I had some minimal progress the other night...she fell asleep in her rock n play out in the living room. I picked her up to move her back to her bedroom, and she was sleeping so soundly. I put her in her crib, and she slept in there for an hour! I wonder if I tried putting her in her crib every night after she's been sleeping for a while if she would eventually get used to the crib??

I've been sleeping on an air mattress on her bedroom floor for 2 1/2 months now, because I won't leave her alone in the rock n play. She's strapped in, but it still worries me that she might try to flip herself out of it. I can tell she isn't very comfortable in the rock n play anymore either, because she is constantly trying to turn over, but can't because of the strap.

Any tips or advice is appreciated! Thanks!


----------



## pichi

well, at 6 months old she really should be sleeping flat and not in a swing but - sometimes it can't be helped. try and put her in her cot/crib awake or just dozing into that 1st state of sleep. she needs to know that where she goes down to sleep is where she is going to wake up again if that makes sense?

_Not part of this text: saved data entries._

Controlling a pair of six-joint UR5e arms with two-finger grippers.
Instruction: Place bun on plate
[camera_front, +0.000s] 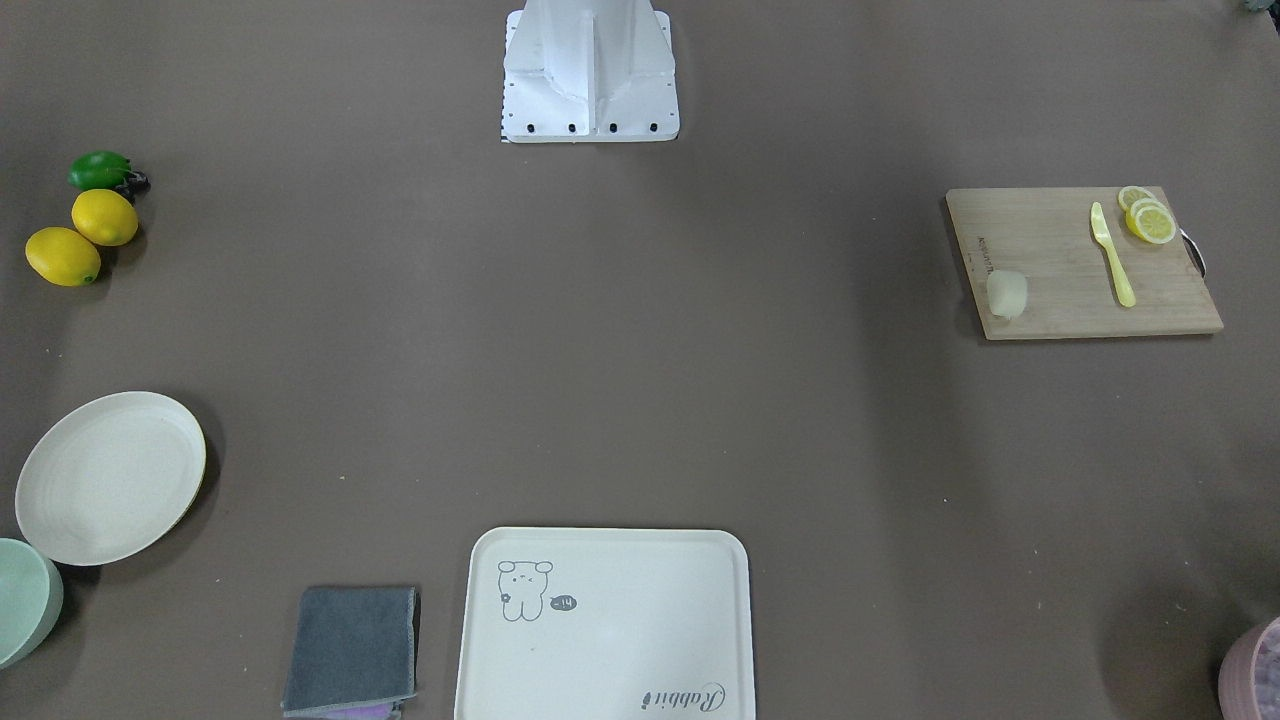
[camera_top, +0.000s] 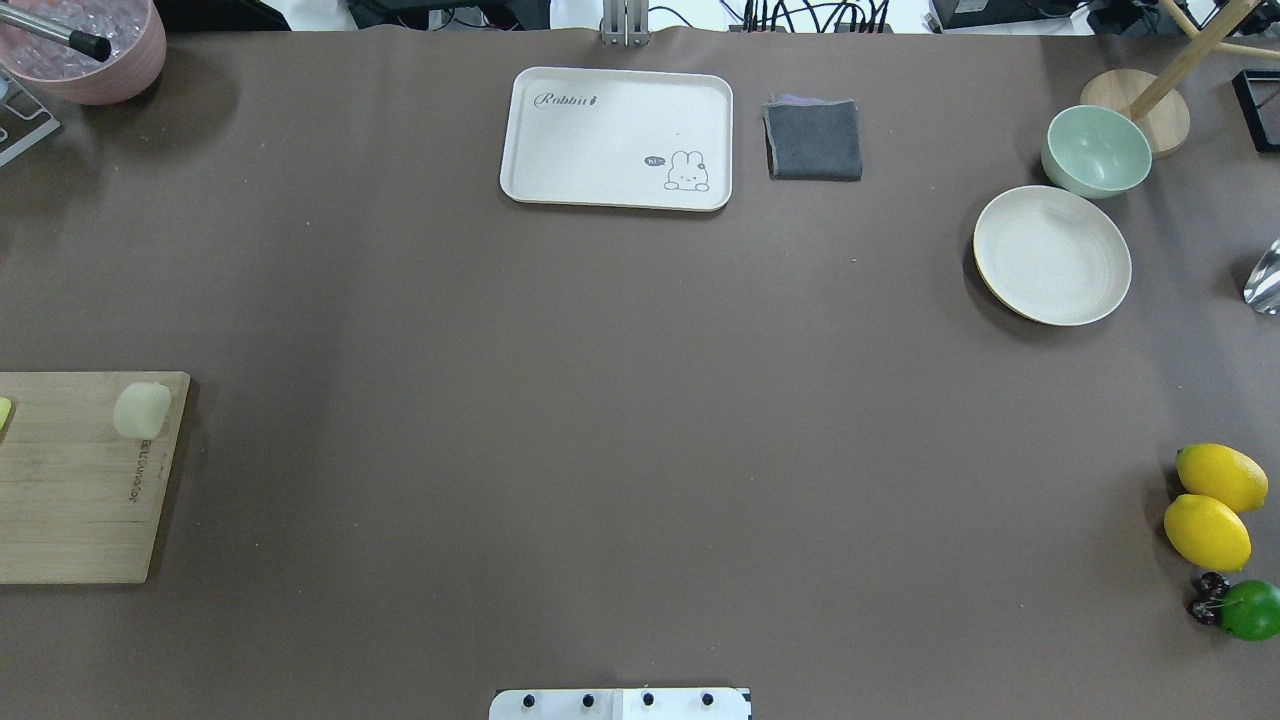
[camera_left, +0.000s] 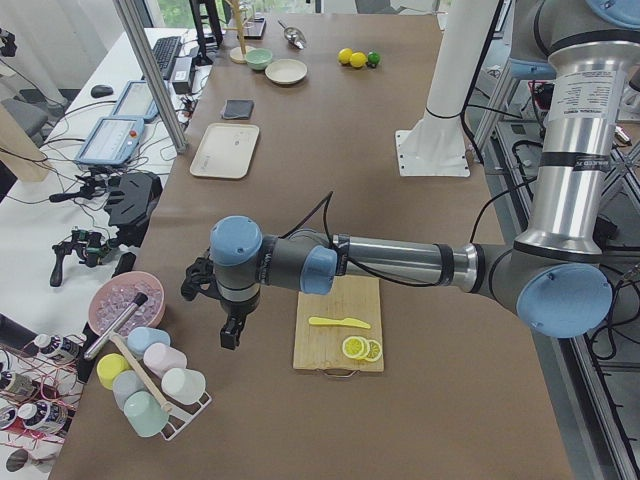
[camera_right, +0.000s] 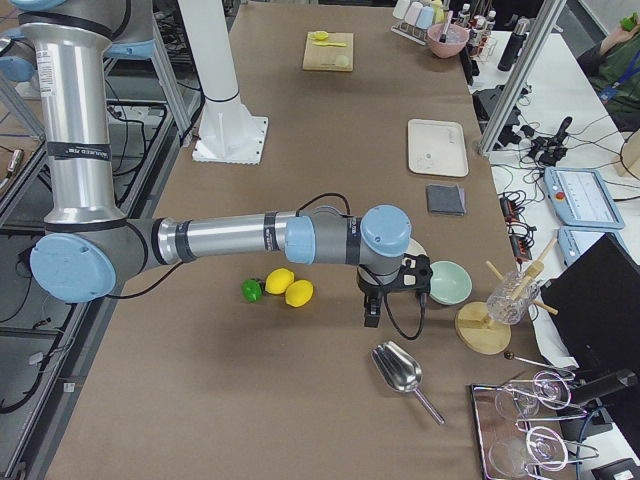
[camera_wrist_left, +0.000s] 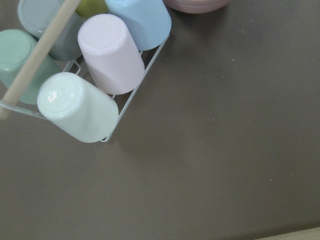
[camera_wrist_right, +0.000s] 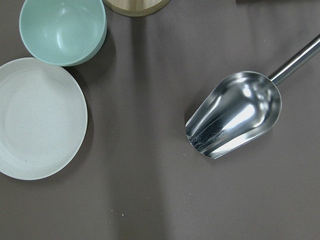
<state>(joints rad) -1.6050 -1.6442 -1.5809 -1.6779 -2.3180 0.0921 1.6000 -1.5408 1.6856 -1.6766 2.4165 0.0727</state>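
Soft pale cream bun (camera_front: 1007, 294) on wooden cutting board (camera_front: 1070, 250), well apart from round cream plate (camera_front: 110, 478); a long carry risks squashing or dropping it; left gripper (camera_left: 232, 325) and right gripper (camera_right: 372, 308): cannot tell if apart or together

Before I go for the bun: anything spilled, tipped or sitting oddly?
Nothing looks spilled or damaged. The bun sits near a corner of the cutting board. The plate lies far from it, right against the green bowl; whether its rim rests on the bowl cannot be told.
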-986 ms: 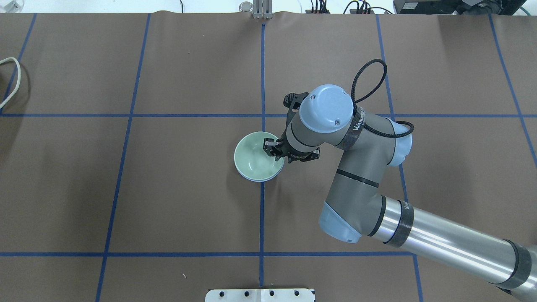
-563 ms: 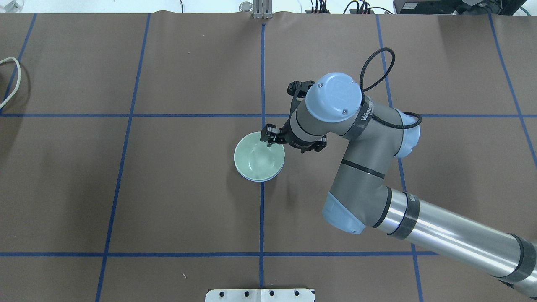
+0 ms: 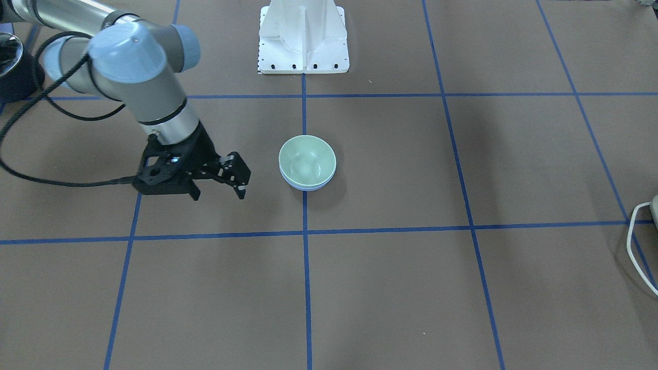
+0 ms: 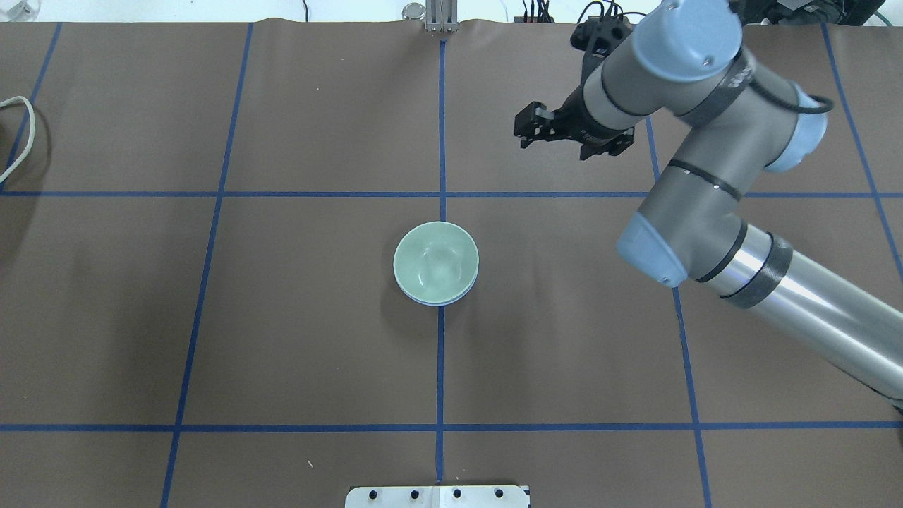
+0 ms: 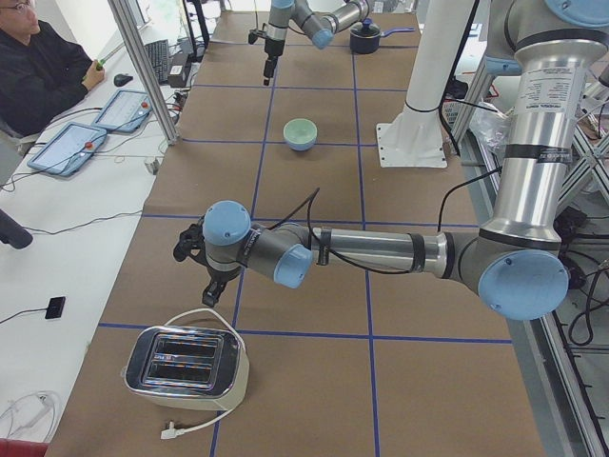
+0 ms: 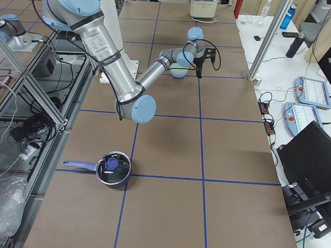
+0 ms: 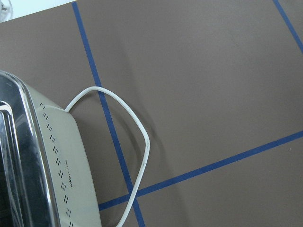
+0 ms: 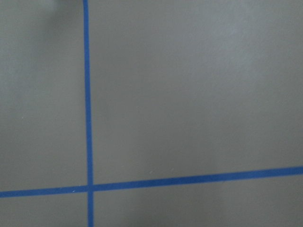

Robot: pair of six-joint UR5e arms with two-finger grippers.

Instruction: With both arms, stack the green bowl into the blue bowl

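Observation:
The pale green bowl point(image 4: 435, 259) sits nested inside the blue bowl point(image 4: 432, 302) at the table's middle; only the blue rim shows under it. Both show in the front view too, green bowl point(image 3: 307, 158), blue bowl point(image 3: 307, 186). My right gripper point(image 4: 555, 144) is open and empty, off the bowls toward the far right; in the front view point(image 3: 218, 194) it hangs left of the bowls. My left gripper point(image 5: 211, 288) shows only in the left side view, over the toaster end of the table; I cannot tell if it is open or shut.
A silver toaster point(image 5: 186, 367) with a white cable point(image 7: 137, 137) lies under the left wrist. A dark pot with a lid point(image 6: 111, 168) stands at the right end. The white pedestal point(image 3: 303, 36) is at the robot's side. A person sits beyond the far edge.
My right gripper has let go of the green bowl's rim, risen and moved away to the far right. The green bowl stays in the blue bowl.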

Like, have you ever fallen asleep somewhere and been lifted to bed so when you wake up you feel disorientated? it's good that you are in her room as she may need that for a little while if she's been so used to sleeping in a swing seat.

putting your little girl in her crib while she is awake does not mean she'll have to CIO to get to sleep. make her feel safe in her crib, get a routine going so she knows what to expect every time she goes in her crib. eventually she'll sleep in there without a fuss :) she will most likely coo and gently fall asleep if she feels safe and the routine for bed is roughly the same.


----------



## Noelle610

Why do you think putting her down awake would mean CIO? 

The issue with putt her in the crib asleep is that she will be suprised to be there when she inevitably wakes at the transition to her next sleep cycle. It's disorienting for a baby. 

I definitely think she'll be more comfy in the crib. My DD slept in her Rock n Play until around 5 months. We rolled up two towels and placed them each in a "U" shape facing each other (under the crib sheets). It created a cozy spot within the crib similar to the Rock-n-Play. That really helped with the transition!


----------



## L.A Mommy

When she's awake start putting her crib with a few toys. It will help her become more familiar with being in her bed. Sounds like she's to big for her rock n play if she's trying to flip over or get out. I think its a good idea to start putting her in her crib every night. Eventually she'll get used to it and hopefully you can start sleeping in your own bed ;)


----------



## AmyS

pichi said:


> well, at 6 months old she really should be sleeping flat and not in a swing but - sometimes it can't be helped. try and put her in her cot/crib awake or just dozing into that 1st state of sleep. she needs to know that where she goes down to sleep is where she is going to wake up again if that makes sense? Like, have you ever fallen asleep somewhere and been lifted to bed so when you wake up you feel disorientated? it's good that you are in her room as she may need that for a little while if she's been so used to sleeping in a swing seat.
> 
> putting your little girl in her crib while she is awake does not mean she'll have to CIO to get to sleep. make her feel safe in her crib, get a routine going so she knows what to expect every time she goes in her crib. eventually she'll sleep in there without a fuss :) she will most likely coo and gently fall asleep if she feels safe and the routine for bed is roughly the same.

Yes, I regret not getting her in her crib earlier, but she had RSV at 3 1/2 months, so we used the rock n play to keep her elevated. Then, when she was feeling better, she wouldn't sleep anywhere else! 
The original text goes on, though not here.